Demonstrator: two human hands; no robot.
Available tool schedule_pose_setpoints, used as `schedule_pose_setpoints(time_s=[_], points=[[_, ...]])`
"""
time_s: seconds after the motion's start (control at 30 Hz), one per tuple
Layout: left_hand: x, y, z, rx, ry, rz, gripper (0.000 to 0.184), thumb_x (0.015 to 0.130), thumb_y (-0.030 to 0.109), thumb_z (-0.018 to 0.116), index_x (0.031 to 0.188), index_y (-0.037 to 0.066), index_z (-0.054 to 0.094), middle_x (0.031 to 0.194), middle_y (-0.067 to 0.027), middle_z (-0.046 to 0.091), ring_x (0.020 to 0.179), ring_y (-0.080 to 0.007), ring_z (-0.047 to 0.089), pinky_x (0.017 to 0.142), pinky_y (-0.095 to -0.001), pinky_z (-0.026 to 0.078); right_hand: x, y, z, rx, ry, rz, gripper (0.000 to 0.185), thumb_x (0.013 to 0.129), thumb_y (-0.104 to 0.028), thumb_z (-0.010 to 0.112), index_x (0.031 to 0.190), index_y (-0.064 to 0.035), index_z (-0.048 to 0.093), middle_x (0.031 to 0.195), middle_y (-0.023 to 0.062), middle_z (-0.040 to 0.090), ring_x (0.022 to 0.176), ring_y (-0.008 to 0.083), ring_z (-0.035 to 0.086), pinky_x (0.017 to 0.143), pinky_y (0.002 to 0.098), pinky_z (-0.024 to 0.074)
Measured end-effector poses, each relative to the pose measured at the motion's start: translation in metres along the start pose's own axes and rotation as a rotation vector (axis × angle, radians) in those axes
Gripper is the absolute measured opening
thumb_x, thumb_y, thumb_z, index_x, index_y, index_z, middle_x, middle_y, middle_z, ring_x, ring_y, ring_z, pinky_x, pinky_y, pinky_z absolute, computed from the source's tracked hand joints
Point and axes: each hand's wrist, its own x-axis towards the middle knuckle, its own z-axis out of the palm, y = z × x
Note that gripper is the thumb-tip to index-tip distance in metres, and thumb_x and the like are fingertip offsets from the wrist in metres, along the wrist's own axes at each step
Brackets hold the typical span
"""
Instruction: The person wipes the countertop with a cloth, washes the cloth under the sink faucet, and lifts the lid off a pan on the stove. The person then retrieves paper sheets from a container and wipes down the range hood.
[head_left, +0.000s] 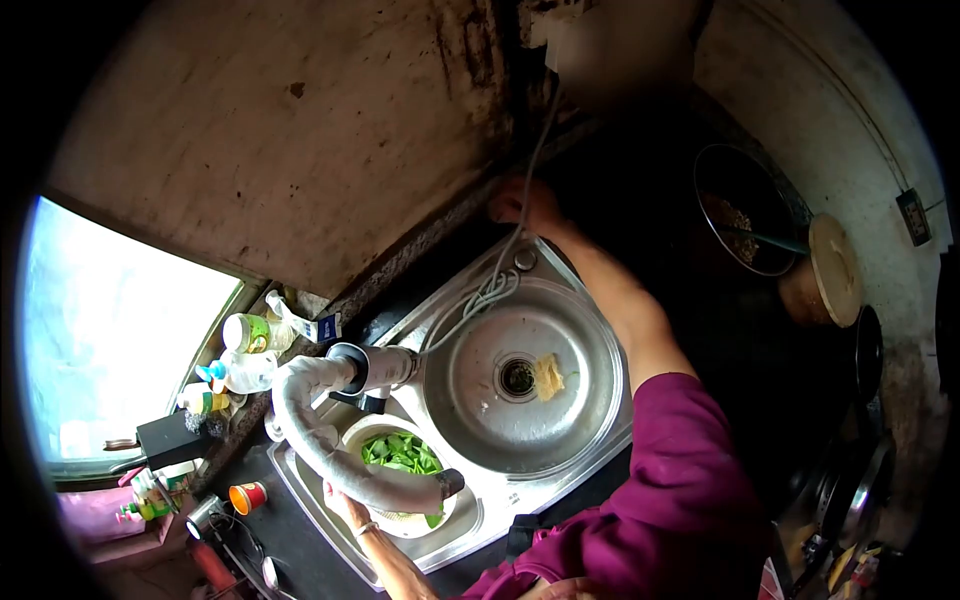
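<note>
My left hand (345, 507) is at the near left edge of a white bowl (447, 515) of green leaves (400, 452) in the smaller sink basin; its fingers are mostly hidden beside the bowl and the wrapped faucet pipe (325, 440). My right arm stretches over the right side of the sink, and my right hand (524, 201) is in shadow near the back wall, by a grey cable (527, 185). What it holds, if anything, is too dark to make out. A yellowish scrap (548, 377) lies beside the drain (517, 377) in the round basin.
Bottles and a jar (247, 333) stand by the window at left, with an orange cup (247, 498) on the dark counter (300, 528). At right are a deep pot (745, 210) and a round wooden lid or board (836, 270).
</note>
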Motion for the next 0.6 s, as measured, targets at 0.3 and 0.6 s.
schedule_pose_setpoints(time_s=[0.3, 0.6], points=[[-0.025, 0.019, -0.025, 0.015, 0.234, -0.189, 0.029, 0.090, 0.021, 0.050, 0.113, 0.003, 0.050, 0.090, -0.0078, 0.062, 0.071, -0.0099, 0.059, 0.057, -0.0176, 0.047, -0.012, -0.026, -0.039, -0.279, -0.010, 0.255, 0.018, 0.066, -0.022, 0.069, 0.079, -0.0127, 0.062, 0.090, 0.0100, 0.057, 0.088, 0.0294, 0.054, 0.072, 0.0399, 0.0460], [-0.048, 0.025, -0.025, -0.014, 0.218, -0.195, 0.028, 0.091, 0.018, 0.049, 0.115, 0.003, 0.050, 0.092, -0.0065, 0.062, 0.073, -0.0098, 0.058, 0.061, -0.0183, 0.047, -0.084, -0.041, -0.085, -0.346, -0.133, 0.309, 0.016, 0.066, -0.018, 0.066, 0.078, -0.0081, 0.062, 0.087, 0.0096, 0.055, 0.086, 0.0295, 0.051, 0.073, 0.0378, 0.0437]])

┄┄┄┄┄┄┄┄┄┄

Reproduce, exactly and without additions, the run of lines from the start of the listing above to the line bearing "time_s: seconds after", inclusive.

Demonstrator: two human hands; no robot.
Available tool schedule_pose_setpoints, used as `schedule_pose_setpoints(time_s=[_], points=[[_, ...]])`
"""
time_s: seconds after the motion's start (control at 30 Hz), one per tuple

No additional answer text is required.